A team of international researchers have discovered mutations in certain genes that are linked to worse survival outcomes for rhabdomyosarcoma, a rare type of cancer that forms in soft tissue that affects children.
They said the findings, published in the Journal of Clinical Oncology, will improve the current system for assessing a child’s risk and guide treatment of individual patients.
It means some children could be more intensively treated, while others could be spared aggressive interventions.
Study leader Janet Shipley, Professor of Molecular Pathology at The Institute of Cancer Research, London, said: “Our findings shed light on the genetic changes that underlie rhabdomyosarcoma, a rare and aggressive childhood cancer.
“By looking at the genetic features of different tumours, we can divide children into different risk groups to help guide their treatment.
“Decades of clinical trials have led to the current complicated system for assigning risk to children with rhabdomyosarcoma – but we know that the current system is not accurate enough to properly assign treatment for individual children.
“Our findings should refine the current system and treatments clinicians provide to more effectively match each child’s genetic profile and risk.
“Ultimately, further research may highlight new drugs to tailor treatment for patients with high-risk rhabdomyosarcomas that have specific genetic defects.”

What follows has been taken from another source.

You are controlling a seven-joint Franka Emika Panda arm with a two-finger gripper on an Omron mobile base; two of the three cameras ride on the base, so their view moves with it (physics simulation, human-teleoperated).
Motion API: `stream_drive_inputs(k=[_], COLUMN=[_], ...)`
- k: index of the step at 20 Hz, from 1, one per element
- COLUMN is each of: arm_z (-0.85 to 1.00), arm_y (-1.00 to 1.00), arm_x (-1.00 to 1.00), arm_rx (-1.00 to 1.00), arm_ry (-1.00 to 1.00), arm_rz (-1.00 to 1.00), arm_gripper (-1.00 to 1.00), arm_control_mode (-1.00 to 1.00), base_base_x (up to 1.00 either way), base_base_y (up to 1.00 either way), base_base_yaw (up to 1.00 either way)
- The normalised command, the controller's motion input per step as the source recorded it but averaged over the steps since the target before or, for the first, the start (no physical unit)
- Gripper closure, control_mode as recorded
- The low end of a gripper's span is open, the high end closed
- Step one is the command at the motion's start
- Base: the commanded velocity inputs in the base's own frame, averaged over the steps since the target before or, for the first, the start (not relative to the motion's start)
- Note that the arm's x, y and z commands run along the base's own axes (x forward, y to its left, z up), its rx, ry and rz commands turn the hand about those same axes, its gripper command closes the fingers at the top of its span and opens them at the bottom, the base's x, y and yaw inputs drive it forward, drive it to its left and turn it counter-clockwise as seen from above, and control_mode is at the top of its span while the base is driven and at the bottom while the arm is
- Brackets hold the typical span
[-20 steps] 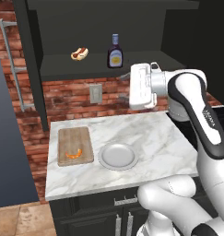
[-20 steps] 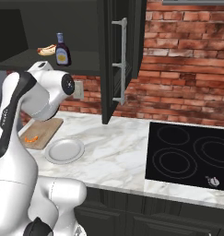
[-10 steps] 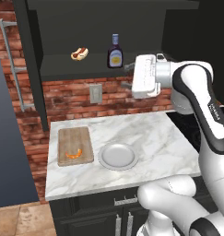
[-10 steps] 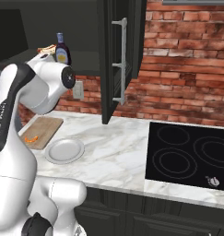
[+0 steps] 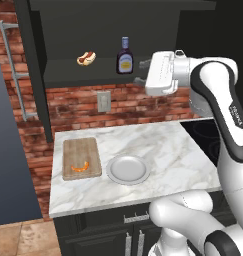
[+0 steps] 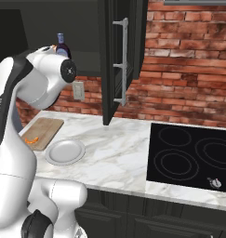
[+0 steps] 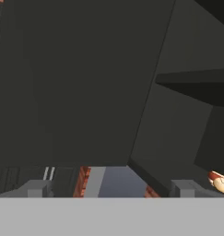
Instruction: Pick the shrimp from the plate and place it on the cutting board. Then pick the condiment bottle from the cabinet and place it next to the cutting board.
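Resting on the board (image 5: 82,158), the shrimp (image 5: 81,167) lies beside a plate (image 5: 128,169) on marble counter (image 5: 168,150); bottle (image 5: 125,56) stands in the cabinet (image 5: 158,35), near the empty, wide-spread gripper (image 5: 141,72).

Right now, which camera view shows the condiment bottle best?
The left base view: the condiment bottle stands whole on the cabinet shelf, label facing the camera. The right base view gives its cap and neck behind the arm.

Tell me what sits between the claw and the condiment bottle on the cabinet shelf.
Nothing: in the left base view the open claw hangs just right of the condiment bottle, with only dark cabinet shelf between. The hot dog lies on the bottle's far side.
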Motion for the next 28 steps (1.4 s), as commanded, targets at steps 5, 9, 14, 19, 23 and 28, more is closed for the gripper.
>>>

The study, funded by Cancer Research UK and other charities such as Chris Lucas Trust, Talan’s Trust and Alice’s Arc, analysed DNA from 641 patients with rhabdomyosarcoma.
The scientists found that mutations in the genes known as MYOD1 and TP53 were associated with significantly poorer response to treatment and worse survival outcomes for children with fusion-negative rhabdomyosarcoma – a sub-type of the disease.
They also believe that having too many copies of another pair of genes – called CDK4 and MYCN – may also be linked to a poorer outcome in another subtype of rhabdomyosarcoma that is fusion-positive.
Fusion gene-positive or fusion gene-negative rhabdomyosarcoma, depends on the presence of a “fusion gene”, which is a hybrid gene formed from two previously separate genes.
The team believes using targeted drugs such as tipifarnib, may be particularly beneficial for high-risk patients.